### TASK BRIEF
Of the lines in the data below, write out exactly those from the one holding "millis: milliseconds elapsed" through the one holding "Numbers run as", both included.

### DATA TO USE
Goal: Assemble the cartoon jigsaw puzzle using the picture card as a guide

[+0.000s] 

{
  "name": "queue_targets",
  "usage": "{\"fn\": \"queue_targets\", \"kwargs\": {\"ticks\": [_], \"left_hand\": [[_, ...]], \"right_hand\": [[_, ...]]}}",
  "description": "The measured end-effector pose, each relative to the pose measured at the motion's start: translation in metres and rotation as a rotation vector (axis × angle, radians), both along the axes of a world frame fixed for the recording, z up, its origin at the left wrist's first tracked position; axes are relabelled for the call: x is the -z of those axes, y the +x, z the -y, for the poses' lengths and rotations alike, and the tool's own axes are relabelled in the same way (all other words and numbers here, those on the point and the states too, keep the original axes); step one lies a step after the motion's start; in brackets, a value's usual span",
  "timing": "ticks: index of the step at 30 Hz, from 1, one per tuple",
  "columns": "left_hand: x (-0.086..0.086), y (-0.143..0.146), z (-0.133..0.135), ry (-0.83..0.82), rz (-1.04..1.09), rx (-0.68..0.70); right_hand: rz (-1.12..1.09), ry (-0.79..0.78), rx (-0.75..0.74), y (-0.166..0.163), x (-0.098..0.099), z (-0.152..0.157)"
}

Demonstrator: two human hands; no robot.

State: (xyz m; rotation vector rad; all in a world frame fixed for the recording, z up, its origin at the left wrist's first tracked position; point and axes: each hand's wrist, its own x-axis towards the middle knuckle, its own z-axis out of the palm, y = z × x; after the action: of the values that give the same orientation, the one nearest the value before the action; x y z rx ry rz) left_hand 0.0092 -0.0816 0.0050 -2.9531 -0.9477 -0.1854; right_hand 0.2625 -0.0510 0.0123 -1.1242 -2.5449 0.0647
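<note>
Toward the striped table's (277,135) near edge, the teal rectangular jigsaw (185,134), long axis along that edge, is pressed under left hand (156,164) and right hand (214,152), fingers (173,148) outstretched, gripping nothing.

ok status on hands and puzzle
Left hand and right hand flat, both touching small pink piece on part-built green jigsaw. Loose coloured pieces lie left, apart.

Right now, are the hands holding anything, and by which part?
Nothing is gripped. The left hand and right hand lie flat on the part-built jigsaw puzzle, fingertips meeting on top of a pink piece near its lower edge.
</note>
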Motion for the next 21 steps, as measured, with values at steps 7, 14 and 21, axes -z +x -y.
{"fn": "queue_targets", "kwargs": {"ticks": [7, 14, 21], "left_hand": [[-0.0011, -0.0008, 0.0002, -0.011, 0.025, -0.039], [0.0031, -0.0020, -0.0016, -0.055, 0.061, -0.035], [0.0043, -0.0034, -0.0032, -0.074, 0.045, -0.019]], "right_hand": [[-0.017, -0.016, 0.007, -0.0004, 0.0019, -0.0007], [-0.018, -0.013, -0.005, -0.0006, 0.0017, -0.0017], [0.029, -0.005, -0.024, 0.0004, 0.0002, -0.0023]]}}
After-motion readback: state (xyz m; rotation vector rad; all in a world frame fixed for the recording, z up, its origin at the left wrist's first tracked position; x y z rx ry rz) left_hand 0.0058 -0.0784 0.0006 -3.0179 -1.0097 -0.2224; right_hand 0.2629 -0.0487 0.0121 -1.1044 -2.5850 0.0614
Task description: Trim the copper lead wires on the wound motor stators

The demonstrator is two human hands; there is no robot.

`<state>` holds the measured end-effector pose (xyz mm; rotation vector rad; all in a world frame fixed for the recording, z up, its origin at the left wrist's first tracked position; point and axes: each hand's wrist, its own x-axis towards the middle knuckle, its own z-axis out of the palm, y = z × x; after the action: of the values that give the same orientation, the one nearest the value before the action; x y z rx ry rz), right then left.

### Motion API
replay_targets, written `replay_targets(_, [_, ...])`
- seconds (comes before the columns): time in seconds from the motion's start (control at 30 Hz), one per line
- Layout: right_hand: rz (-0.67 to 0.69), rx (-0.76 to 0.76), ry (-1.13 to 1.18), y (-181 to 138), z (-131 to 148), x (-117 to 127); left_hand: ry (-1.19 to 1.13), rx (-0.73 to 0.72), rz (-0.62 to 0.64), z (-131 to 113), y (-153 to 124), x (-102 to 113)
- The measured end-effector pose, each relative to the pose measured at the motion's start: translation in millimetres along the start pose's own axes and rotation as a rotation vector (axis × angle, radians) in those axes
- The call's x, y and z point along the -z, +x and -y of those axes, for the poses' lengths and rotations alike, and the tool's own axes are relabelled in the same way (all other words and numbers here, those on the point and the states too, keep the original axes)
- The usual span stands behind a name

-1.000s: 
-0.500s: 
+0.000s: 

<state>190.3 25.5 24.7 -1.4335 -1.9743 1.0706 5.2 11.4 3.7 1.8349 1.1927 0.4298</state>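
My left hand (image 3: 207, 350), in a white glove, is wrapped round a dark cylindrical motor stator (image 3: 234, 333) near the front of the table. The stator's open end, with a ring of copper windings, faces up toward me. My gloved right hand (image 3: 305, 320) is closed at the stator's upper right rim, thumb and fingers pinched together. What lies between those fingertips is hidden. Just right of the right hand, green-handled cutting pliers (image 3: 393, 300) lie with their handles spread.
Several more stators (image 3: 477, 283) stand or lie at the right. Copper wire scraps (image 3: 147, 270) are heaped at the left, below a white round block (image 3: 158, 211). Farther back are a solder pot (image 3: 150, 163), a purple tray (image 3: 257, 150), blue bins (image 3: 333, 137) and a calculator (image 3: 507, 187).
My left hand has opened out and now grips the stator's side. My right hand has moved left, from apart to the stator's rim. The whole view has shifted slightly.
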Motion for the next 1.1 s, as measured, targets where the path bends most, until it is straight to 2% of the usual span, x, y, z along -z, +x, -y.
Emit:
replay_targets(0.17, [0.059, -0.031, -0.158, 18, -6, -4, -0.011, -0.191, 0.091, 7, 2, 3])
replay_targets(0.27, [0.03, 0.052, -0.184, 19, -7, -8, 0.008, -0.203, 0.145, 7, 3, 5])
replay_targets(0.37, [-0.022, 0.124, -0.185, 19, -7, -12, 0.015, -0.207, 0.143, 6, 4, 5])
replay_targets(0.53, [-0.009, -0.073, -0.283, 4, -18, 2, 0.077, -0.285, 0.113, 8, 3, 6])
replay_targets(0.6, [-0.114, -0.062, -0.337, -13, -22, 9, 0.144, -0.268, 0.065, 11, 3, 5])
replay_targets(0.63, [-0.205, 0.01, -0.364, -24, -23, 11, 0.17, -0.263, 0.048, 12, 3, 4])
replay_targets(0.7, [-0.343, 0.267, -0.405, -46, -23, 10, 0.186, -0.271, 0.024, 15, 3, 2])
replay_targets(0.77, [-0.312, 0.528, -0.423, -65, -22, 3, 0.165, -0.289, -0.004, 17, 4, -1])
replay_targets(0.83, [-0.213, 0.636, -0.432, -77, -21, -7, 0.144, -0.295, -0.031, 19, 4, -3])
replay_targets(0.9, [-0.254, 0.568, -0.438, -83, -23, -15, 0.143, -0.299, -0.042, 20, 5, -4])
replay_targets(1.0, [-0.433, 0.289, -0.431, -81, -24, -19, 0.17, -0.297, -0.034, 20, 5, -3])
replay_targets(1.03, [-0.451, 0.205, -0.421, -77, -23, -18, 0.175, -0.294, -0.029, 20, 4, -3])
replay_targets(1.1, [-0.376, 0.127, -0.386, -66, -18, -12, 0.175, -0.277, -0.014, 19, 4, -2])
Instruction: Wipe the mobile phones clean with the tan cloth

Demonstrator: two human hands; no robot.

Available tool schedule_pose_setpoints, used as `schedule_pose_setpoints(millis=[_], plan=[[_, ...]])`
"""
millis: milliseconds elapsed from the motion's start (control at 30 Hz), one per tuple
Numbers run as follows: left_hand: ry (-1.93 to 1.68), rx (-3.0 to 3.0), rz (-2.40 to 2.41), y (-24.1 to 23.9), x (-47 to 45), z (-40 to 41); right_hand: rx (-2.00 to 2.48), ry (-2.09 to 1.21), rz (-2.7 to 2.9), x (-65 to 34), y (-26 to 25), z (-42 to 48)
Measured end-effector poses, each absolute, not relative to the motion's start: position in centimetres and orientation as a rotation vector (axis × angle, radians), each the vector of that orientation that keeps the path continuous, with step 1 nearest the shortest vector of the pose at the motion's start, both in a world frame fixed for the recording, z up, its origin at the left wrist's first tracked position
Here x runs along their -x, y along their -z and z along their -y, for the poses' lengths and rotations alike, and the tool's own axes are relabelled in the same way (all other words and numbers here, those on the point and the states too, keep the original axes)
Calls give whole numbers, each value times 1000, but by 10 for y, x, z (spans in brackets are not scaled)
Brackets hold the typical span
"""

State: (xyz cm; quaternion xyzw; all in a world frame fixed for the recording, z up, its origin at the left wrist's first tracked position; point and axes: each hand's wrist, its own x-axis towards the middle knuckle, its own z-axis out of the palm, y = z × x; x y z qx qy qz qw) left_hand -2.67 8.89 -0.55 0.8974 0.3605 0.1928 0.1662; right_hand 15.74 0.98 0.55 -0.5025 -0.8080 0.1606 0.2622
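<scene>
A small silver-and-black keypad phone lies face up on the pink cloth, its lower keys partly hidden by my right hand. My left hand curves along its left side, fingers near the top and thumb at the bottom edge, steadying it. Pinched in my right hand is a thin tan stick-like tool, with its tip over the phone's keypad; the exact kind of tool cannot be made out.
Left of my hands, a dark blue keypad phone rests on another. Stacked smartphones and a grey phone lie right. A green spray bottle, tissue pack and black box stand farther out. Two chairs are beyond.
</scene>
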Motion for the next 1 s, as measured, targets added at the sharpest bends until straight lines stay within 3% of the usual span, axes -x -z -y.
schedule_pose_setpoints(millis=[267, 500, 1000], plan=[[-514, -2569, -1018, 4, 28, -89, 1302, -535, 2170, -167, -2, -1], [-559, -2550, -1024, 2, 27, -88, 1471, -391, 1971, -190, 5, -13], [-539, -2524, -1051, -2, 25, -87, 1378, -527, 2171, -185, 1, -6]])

### REPLY TO THE EXERCISE
millis: milliseconds elapsed from the motion's start (control at 30 Hz), one per tuple
Numbers run as follows: left_hand: ry (-1.93 to 1.68), rx (-3.0 to 3.0), rz (-2.40 to 2.41), y (-24.1 to 23.9), x (-47 to 45), z (-40 to 41); right_hand: rx (-2.00 to 2.48), ry (-2.09 to 1.21), rz (-2.7 to 2.9), x (-65 to 34), y (-26 to 25), z (-42 to 48)

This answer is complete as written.